“Todas estas palabras que escucho, todo este ruido de opiniones y datos y metáforas y recomendaciones y vivos de IG y la continuidad de las actividades en formato virtual, toda esta intensidad, ¿no es acaso pánico puro?”
Mariana Enriquez
En este tiempo de total incertidumbre que estamos atravesando, no tardaron en llegar -mejor dicho no tardaron en salir a la superficie, porque siempre estuvieron- ciertos discursos cargados de certezas frente a lo inasible. Desde una posición disfrazada de libertad, prescriben cualidades del ser: ser sujetos de la autoayuda, managers del alma, coachs, dueños de nosotros mismos, emprendedores.
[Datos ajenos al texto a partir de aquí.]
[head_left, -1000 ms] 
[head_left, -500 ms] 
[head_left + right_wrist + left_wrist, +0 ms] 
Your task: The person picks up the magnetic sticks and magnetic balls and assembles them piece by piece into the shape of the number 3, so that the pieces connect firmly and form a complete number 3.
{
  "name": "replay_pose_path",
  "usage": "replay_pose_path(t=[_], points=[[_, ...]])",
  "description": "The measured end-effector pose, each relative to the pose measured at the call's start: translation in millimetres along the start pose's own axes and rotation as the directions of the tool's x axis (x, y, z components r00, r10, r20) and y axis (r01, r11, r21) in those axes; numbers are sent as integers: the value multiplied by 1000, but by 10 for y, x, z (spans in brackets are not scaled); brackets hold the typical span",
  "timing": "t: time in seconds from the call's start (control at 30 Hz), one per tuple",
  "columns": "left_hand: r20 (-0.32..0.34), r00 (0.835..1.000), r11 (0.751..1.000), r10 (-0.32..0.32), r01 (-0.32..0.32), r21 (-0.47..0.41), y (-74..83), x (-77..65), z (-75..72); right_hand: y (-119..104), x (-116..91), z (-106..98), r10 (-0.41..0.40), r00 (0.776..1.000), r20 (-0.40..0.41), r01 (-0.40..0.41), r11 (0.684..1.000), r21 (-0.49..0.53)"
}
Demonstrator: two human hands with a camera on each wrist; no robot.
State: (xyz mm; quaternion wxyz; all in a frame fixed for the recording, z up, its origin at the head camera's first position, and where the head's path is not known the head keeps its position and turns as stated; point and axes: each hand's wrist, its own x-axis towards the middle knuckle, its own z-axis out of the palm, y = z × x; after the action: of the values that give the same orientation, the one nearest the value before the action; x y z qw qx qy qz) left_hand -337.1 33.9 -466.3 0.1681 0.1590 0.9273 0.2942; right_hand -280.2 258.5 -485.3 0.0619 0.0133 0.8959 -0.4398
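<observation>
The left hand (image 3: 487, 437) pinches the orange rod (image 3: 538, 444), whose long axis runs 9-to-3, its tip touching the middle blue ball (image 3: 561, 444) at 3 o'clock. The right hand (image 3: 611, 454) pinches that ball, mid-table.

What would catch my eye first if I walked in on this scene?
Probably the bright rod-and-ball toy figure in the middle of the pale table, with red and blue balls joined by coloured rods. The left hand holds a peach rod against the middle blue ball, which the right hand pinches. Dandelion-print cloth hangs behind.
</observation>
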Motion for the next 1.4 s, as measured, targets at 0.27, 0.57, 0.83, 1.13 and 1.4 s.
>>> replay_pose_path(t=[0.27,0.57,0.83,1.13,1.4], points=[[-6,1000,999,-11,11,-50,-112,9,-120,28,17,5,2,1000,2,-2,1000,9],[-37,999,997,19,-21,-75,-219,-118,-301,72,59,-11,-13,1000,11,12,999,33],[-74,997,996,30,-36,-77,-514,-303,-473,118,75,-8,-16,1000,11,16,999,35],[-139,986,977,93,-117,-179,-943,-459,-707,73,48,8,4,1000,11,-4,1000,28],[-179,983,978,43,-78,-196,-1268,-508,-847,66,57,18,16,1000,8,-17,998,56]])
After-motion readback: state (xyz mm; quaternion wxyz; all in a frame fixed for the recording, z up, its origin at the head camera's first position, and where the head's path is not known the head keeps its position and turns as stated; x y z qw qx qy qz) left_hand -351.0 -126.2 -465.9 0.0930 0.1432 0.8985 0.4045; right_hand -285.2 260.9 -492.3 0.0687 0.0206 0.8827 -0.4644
Pregonan lógicas de maximización, sin corte alguno, que incitan a ser capaces de más y más, aún cuando el exterior nos obliga necesariamente a parar. “Aprovechá, hacé yoga, comé sano, ordená, leé, sentí, mirá películas, etc”; está claro que el problema no está en hacer yoga o cualquier otra actividad, sino en el sentido imperativo en que se presenta. Estos tipos de sentido son los que inundan y ahogan toda posibilidad de interrogación. Si hay respuestas para todo, pareciera no haber lugar para preguntas ni para la angustia ante lo que acontece.
«Si hay respuestas para todo, pareciera no haber lugar para las preguntas ni para la angustia ante lo que acontece.»
Según Renata Silec[1]: “Una sociedad sin angustia sería un lugar peligroso en el que vivir”. La angustia es una de las modalidades por la cual nos relacionamos con el mundo y con los otros. Es un afecto inexorable que tenemos por vivir en sociedad. Esta relación no puede concebirse sin angustia: siempre va a surgir la pregunta sobre cómo somos para el otro y que estamos haciendo con lo que la sociedad espera de nosotros. Y los resultados, se sabe, no siempre están a la altura de las exigencias. Estos discursos meritocráticos rechazan la angustia para poder seguir produciendo. El sujeto inmerso en esta lógica neoliberal está enfermo de sentido, adormecido con la idea de que querer es poder: si no consigue lo que quiere es porque algo mal está haciendo o no lo está deseando lo suficiente. Un mundo sin angustia es un mundo más feliz en el sentido de Huxley, un mundo funcional a los discursos que formula el mercado.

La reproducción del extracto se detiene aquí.